*Dataset section*
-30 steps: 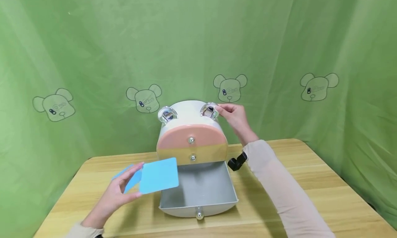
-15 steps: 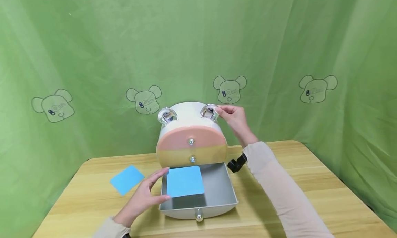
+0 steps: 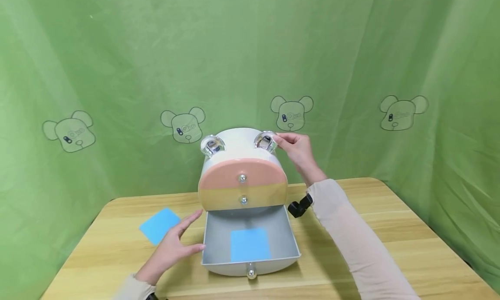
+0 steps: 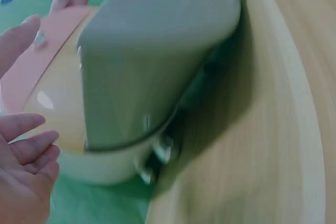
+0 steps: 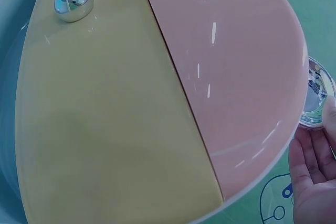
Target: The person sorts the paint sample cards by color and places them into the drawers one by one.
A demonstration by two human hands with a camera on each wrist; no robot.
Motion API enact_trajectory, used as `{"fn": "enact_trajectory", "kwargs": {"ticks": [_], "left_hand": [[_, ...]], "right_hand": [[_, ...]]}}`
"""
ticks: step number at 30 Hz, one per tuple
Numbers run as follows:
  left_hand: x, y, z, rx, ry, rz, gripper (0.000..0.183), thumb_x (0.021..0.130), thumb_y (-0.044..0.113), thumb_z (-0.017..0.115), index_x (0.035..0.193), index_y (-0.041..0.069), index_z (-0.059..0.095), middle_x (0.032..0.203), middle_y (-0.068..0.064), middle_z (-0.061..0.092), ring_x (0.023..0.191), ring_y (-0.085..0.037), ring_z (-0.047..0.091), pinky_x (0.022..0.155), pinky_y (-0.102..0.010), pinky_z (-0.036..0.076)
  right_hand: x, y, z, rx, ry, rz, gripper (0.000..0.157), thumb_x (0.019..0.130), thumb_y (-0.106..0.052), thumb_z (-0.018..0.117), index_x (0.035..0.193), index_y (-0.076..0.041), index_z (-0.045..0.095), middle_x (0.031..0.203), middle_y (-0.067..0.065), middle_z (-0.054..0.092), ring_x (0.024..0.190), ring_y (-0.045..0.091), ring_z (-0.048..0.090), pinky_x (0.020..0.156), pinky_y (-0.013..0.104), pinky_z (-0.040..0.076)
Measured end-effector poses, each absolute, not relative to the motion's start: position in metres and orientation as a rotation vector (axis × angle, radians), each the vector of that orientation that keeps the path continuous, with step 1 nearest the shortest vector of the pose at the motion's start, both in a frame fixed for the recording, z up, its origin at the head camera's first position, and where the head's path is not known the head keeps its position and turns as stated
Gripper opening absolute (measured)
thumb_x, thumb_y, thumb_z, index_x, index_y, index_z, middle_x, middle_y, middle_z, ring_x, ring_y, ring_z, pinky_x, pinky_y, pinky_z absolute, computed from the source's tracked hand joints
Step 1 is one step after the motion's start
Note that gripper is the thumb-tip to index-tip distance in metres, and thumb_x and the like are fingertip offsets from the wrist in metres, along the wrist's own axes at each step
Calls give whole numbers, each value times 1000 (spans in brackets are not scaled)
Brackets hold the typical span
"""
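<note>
In the head view a white rounded drawer box (image 3: pixel 239 144) has pink (image 3: pixel 224 174) and yellow (image 3: pixel 222 198) drawer fronts and two silver ears. My right hand (image 3: pixel 300 154) pinches the right ear (image 5: pixel 319 90) between thumb and fingers. The grey bottom drawer (image 3: pixel 218 235) is pulled out. A blue square sheet (image 3: pixel 250 244) lies in it, near its front. Just outside the drawer's left edge, my left hand (image 3: pixel 169 250) has thumb and fingers spread and holds nothing. A second blue sheet (image 3: pixel 158 225) lies on the table behind that hand, partly covered by it.
The wooden table (image 3: pixel 371 213) stretches to both sides of the box. Behind it hangs a green curtain (image 3: pixel 234 52) with printed bear heads. A silver knob (image 3: pixel 251 272) sticks out from the open drawer's front. A black device (image 3: pixel 300 206) is strapped at the right wrist.
My left hand carried a blue sheet rightward over the drawer and let go of it. The sheet dropped inside, and the hand drew back a little leftward. The right hand stayed on the ear.
</note>
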State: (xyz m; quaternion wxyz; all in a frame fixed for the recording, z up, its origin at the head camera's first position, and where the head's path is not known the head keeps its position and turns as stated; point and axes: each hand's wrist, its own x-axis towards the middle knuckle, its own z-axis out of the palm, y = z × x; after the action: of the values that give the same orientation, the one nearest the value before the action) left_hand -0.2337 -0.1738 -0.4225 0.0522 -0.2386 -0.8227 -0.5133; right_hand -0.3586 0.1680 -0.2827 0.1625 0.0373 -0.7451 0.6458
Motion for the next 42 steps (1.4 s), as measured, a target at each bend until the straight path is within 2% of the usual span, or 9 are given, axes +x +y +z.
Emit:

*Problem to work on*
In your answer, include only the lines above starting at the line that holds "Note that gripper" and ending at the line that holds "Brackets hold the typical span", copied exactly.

*Expected output*
Note that gripper is the thumb-tip to index-tip distance in metres, and thumb_x and the like are fingertip offsets from the wrist in metres, along the wrist's own axes at each step
Calls give whole numbers, each value times 1000 (spans in brackets are not scaled)
Brackets hold the typical span

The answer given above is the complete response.